The CUDA Driver API library for low-level CUDA programming.
The CUDA Runtime API library for high-level CUDA programming, on
top of the CUDA Driver API.
The cuBLAS library is an implementation of BLAS (Basic Linear
Algebra Subprograms) on top of the NVIDIA CUDA runtime. It allows the user
to access the computational resources of NVIDIA Graphics Processing Unit
(GPU), but does not auto-parallelize across multiple GPUs.
To use the cuBLAS library, the application must allocate the
required matrices and vectors in the GPU memory space, fill them with data,
call the sequence of desired cuBLAS functions, and then upload the results
from the GPU memory space back to the host. The cuBLAS library also provides
helper functions for writing and retrieving data from the GPU.

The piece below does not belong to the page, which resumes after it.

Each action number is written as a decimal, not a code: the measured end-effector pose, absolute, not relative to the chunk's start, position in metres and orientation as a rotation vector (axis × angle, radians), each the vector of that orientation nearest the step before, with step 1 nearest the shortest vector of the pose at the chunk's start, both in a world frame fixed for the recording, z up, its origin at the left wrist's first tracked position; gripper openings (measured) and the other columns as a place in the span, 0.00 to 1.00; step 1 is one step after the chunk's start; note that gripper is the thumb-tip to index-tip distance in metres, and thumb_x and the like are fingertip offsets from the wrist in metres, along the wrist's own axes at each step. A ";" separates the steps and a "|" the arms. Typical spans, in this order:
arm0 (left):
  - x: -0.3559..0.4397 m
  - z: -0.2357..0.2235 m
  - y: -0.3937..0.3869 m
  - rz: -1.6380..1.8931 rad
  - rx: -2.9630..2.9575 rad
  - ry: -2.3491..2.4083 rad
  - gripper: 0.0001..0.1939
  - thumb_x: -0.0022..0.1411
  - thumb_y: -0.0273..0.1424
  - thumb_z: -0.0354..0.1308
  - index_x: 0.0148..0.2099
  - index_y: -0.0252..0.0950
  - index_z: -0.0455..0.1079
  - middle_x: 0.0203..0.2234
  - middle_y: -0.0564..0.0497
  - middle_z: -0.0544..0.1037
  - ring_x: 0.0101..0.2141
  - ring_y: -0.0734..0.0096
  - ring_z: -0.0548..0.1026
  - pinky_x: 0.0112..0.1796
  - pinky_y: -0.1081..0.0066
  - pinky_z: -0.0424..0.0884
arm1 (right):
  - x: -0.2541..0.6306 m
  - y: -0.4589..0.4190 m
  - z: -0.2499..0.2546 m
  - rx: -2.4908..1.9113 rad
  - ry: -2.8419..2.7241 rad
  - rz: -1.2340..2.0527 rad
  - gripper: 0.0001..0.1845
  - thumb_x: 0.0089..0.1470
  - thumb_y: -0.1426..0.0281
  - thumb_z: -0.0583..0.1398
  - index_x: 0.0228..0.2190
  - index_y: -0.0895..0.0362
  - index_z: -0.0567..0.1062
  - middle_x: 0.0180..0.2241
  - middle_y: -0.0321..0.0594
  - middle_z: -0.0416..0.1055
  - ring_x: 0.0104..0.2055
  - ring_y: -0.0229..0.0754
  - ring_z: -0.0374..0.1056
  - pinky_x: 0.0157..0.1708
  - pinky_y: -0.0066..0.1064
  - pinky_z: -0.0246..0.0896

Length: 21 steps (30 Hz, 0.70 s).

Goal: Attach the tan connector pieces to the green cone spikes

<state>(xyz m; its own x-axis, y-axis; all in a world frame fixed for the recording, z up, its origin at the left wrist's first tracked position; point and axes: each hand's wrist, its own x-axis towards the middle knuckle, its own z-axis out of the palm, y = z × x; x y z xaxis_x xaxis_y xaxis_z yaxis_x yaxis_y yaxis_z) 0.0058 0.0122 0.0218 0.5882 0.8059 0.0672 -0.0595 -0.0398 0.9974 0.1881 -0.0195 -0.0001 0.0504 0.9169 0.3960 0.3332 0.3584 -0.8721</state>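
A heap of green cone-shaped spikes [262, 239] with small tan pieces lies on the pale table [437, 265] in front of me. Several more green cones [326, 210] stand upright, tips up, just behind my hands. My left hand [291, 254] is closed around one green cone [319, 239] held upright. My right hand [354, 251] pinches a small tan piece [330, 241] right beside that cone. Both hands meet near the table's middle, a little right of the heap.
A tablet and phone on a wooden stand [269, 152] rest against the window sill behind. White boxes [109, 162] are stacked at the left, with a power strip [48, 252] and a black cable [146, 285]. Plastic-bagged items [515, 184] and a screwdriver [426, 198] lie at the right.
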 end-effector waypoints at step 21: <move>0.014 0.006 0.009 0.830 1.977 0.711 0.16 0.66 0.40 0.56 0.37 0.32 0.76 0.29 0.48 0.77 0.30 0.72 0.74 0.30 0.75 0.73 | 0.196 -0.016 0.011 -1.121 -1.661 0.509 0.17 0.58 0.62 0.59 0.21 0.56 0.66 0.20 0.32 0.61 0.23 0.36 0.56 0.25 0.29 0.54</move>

The cuSPARSE library contains a set of basic linear algebra
subroutines used for handling sparse matrices. It is implemented on top of
the NVIDIA CUDA runtime (which is part of the CUDA Toolkit) and is designed
to be called from C and C++. The library routines can be classified into
four categories:
* Level 1: operations between a vector in sparse format and a
vector in dense format
* Level 2: operations between a matrix in sparse format and a
vector in dense format
* Level 3: operations between a matrix in sparse format and a set
of vectors in dense format (which can also usually be viewed as a dense tall
matrix)
* Conversion: operations that allow conversion between different
matrix formats
The cuSOLVER library contains LAPACK-like functions in dense and
sparse linear algebra, including linear solver, least-square solver and
eigenvalue solver.
The NVIDIA CUDA Fast Fourier Transform (FFT) product consists of
two separate libraries: cuFFT and cuFFTW. The cuFFT library is designed to
provide high performance on NVIDIA GPUs. The cuFFTW library is provided as
porting tool to enable users of FFTW to start using NVIDIA GPUs with a
minimum amount of effort.
The FFT is a divide-and-conquer algorithm for efficiently
computing discrete Fourier transforms of complex or real-valued data sets.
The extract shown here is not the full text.